Nürnberg "2014 kommen 180 000 aus Osteuropa"

Nürnberg · Im nächsten Jahr wird die Arbeitnehmer-Freizügigkeit auf Rumänien und Bulgarien ausgedehnt. Der Chef der Bundesagentur für Arbeit rechnet mit einem Zustrom, aber nicht mit Armuts-Zuwanderung.

Im kommenden Jahr erhalten weitere Staaten der Europäischen Union die volle Arbeitnehmer-Freizügigkeit. Dann dürfen auch Rumänen und Bulgaren ohne Einschränkung in Deutschland arbeiten. Der Chef der Bundesagentur für Arbeit (BA), Frank-Jürgen Weise, rechnet mit einem kräftigen Zustrom. "Wir erwarten aus Bulgarien und Rumänien eine Netto-Zuwanderung von 100 000 bis 180 000 Arbeitskräften pro Jahr auf den deutschen Arbeitsmarkt", sagte Weise.

Das gehe aus einer Einschätzung des BA-eigenen Instituts für Arbeitsmarkt- und Berufsforschung hervor. Weise erwartet, dass sowohl gut ausgebildete Arbeitnehmer aus Rumänien und Bulgarien kommen als auch Menschen, die nur für einfache Tätigkeiten qualifiziert sind.

Die Handwerkskammer Düsseldorf und auch viele Kommunen fürchten durch den Wegfall der Beschränkungen eine drastische Zunahme von Schwarzarbeit und eine Armuts-Zuwanderung in die deutschen Sozialsysteme. Das sieht Weise anders: "Solche Erscheinungen gibt es, aber sie dominieren nicht den Arbeitsmarkt."

2011, als Polen, Ungarn und die baltischen Staaten die Freizügigkeit erhielten, habe es ähnliche Befürchtungen gegeben: "Sie haben sich nicht bestätigt." Aus diesen Ländern kämen im Jahr 100 000 Arbeitskräfte nach Deutschland, die meisten seien gut qualifiziert. Viele von ihnen seien sozialversicherungspflichtig beschäftigt.

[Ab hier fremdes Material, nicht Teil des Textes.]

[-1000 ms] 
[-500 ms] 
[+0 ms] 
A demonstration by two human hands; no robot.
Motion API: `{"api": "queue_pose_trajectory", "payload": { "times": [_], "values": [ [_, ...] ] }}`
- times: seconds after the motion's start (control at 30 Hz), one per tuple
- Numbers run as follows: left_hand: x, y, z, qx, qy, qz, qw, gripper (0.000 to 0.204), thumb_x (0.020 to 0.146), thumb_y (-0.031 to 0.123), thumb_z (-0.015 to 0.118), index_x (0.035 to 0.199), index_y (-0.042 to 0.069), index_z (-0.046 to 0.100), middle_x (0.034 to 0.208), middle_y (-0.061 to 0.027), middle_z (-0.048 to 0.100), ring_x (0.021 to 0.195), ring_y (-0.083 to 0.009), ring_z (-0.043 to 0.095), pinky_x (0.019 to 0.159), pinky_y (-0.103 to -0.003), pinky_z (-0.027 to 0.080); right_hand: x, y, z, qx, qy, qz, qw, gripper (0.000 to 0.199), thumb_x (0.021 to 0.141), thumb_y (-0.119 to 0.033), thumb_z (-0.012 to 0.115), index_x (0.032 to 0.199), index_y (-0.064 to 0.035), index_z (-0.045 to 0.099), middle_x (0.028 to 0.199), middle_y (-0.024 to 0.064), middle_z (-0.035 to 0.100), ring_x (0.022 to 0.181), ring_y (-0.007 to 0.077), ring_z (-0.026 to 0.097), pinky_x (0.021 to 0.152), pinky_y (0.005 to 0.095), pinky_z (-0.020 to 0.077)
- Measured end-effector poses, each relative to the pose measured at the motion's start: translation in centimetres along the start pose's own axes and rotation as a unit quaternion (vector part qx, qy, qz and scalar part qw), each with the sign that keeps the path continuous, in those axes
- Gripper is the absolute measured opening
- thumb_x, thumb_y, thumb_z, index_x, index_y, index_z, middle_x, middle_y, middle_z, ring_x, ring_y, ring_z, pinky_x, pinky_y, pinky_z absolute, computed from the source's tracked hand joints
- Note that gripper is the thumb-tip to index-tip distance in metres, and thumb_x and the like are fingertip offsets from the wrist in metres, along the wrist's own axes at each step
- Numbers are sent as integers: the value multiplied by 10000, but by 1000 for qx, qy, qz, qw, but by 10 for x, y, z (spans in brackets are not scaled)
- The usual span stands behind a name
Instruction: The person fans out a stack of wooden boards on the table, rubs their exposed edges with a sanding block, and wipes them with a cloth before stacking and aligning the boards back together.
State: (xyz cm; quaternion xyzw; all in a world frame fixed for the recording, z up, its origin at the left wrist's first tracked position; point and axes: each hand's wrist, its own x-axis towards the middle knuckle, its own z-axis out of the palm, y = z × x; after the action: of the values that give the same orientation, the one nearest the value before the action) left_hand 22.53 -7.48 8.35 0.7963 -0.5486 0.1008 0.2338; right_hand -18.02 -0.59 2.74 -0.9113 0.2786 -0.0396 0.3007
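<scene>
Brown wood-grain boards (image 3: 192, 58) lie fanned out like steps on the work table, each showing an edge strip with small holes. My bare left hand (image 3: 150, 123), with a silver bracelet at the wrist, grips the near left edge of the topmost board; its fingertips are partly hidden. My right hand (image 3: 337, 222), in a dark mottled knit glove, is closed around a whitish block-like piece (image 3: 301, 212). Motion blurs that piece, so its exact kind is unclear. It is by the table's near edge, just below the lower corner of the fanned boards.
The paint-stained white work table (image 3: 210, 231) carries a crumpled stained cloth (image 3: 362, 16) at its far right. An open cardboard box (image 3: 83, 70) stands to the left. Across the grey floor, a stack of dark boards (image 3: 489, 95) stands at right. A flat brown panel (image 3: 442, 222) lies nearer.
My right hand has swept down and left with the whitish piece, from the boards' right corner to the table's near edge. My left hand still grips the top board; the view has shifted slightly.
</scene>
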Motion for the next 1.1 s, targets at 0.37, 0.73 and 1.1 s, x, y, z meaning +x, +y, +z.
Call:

Rumänien und Bulgarien sind seit dem Jahr 2007 Mitglied der Europäischen Union. Doch der Wohlstands-Unterschied zum Rest der Europäischen Union war so groß, dass man die Arbeitnehmerfreizügigkeit einschränkte. In Rumänien und Bulgarien sind 22 Prozent der Einwohner arm, so das Statistische Bundesamt. Als arm gilt in Bulgarien ein Single, der weniger als 145 Euro im Monat hat, in Rumänien sind es 105 Euro. Zum Vergleich: In Deutschland liegt dieser Schwellenwert bei 952 Euro. Solange es ging, hatte die Bundesregierung von Übergangsregeln Gebrauch gemacht, um den deutschen Arbeitsmarkt zu schützen. Rumänen und Bulgaren dürfen hier zwar schon als Selbstständige arbeiten, als Arbeitnehmer aber noch nicht. Das ändert sich zum 1. Januar 2014.

Der BA-Chef betonte, dass der deutsche Arbeitsmarkt auf Zuwanderung angewiesen sei. "Auf Dauer wird der deutsche Arbeitsmarkt eine Nettozuwanderung von mindestens 200 000 Arbeitskräften pro Jahr brauchen, damit der Fachkräftebedarf trotz schrumpfenden Erwerbspotenzials gedeckt werden kann", sagte Weise. Im März 2013 sank die Zahl der Arbeitslosen um 58 000 auf 3,098 Millionen.